O líder da bancada parlamentar do MPLA, Virgílio de Fontes Pereira, qualificou a iniciativa legislativa do Presidente, José Eduardo dos Santos, de “acto de magnanimidade”, resultante "de um sentimento de proporcionar oportunidades sociais, políticas e outras de reinserção pessoal e familiar, bem como da valorização da pessoa, independentemente da sua conduta social”. Rui Mangueira falara no Parlamento de uma lei "com carácter humanista".

“Continuo um pouco entorpecido. E estou estupefacto”, reage Luaty Beirão. “No meu entendimento da lei só se pode amnistiar ou perdoar uma pessoa que tenha culpa provada. E no nosso caso o processo ainda não transitou em julgado. Por isso, no meu fraco entendimento da lei, nós não deveríamos estar abrangidos por esta lei. Mas parece ser de consenso que sim, que estamos.”

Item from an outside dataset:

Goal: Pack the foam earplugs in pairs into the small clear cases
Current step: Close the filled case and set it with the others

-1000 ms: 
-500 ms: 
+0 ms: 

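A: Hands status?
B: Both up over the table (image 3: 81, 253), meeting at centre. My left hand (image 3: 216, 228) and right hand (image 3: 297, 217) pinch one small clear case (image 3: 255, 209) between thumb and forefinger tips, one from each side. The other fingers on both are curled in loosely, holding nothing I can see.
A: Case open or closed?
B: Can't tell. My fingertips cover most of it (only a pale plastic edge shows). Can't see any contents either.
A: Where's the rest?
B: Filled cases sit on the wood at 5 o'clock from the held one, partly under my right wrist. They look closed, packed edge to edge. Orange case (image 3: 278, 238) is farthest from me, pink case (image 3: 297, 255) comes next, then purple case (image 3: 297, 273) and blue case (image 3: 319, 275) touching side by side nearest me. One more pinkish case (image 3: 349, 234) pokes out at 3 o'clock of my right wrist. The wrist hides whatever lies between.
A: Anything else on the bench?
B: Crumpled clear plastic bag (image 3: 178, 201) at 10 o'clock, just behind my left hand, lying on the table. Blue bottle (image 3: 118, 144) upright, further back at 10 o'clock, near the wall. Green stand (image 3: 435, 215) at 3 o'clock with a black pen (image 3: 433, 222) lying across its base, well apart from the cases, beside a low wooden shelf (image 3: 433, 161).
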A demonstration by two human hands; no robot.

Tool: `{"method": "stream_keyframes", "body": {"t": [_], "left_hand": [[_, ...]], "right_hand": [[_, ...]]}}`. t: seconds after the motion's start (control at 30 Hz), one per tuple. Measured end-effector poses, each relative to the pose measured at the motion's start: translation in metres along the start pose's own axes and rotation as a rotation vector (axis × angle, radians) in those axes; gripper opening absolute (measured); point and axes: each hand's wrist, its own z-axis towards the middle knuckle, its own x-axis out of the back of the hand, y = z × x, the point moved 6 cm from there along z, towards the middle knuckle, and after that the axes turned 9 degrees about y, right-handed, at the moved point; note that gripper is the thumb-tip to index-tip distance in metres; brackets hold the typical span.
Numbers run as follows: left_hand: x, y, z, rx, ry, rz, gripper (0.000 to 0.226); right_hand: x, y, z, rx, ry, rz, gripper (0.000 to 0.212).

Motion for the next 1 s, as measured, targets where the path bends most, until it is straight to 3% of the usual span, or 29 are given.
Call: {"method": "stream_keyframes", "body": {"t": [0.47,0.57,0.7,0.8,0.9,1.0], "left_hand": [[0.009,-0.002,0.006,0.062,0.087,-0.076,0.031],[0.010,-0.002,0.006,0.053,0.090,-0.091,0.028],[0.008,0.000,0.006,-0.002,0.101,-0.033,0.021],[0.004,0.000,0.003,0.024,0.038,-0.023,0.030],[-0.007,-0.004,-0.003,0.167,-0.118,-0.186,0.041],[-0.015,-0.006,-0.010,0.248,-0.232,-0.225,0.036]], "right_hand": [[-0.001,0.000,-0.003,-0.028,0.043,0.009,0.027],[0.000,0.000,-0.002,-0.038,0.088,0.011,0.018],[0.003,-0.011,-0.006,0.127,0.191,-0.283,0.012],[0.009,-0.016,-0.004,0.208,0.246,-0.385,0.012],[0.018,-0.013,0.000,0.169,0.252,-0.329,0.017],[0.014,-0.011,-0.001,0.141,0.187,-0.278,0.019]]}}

Para Luaty Beirão, a dedicação vai manter-se de futuro, não por via da criação de um partido político, mas através de uma consciência cívica. “Deve ser uma actividade focada essencialmente no fortalecimento da sociedade civil, que é muito apática e que precisa de uma revitalização”, diz o activista que “não consegue destrinçar política e cidadania”.

Resolver problemas prisionais

Um pouco como Nélson Dibango, 33 anos, outro dos activistas do grupo, que, no momento de reagir à amnistia, diz que ela só será positiva para resolver o problema das prisões, onde a maioria dos reclusos permanece a cumprir prazos de prisão preventiva muito acima dos previstos na lei, sem nunca terem ido a julgamento.

"Não tenho outra forma de entender esta iniciativa se não como uma fuga. Estão a fugir", diz ao PÚBLICO, acrescentando que "quando não existe capacidade para resolver os problemas, os problemas resolvem-se assim".

E explica que esta é uma maneira de o Governo fugir, não só à contestação, mas também "aos  graves problemas que as cadeias apresentam" com sobrelotação e más condições. Recorda os tempos passados na prisão e diz que tanto ele como os outros activistas partilhavam com os outros reclusos ideias sobre a condição dos presos, mas também queriam chamar a atenção dos serviços prisionais para "a péssima condição das cadeias". "Nós não estávamos só presos, estávamos empenhados em actividades humanistas, de consciencialização. Estávamos a trabalhar, sentíamos-nos úteis."

Por isso, perante a lei da amnistia, Nélson Dibango não deixa de sentir o "fardo" do que deixou na prisão e não esquece "as pessoas que perderam muito tempo das suas vidas nessas condições e agora vão ser atiradas para a rua, sem nada, vão estar desintegradas". O activista de 33 anos é técnico infomático, webdesigner e realizador de vídeos. Sempre trabalhou como freelancer e com computadores, mas todos lhe foram tirados quando foi preso: os dele e os dos seus familiares. Enquanto tenta recuperá-los para poder trabalhar e refazer a vida, diz: "A minha reacção é um pouco a mesma de todos. Nós estamos inocentes e não nos revemos na amnistia, ainda por cima ao fim do ano que passámos na prisão."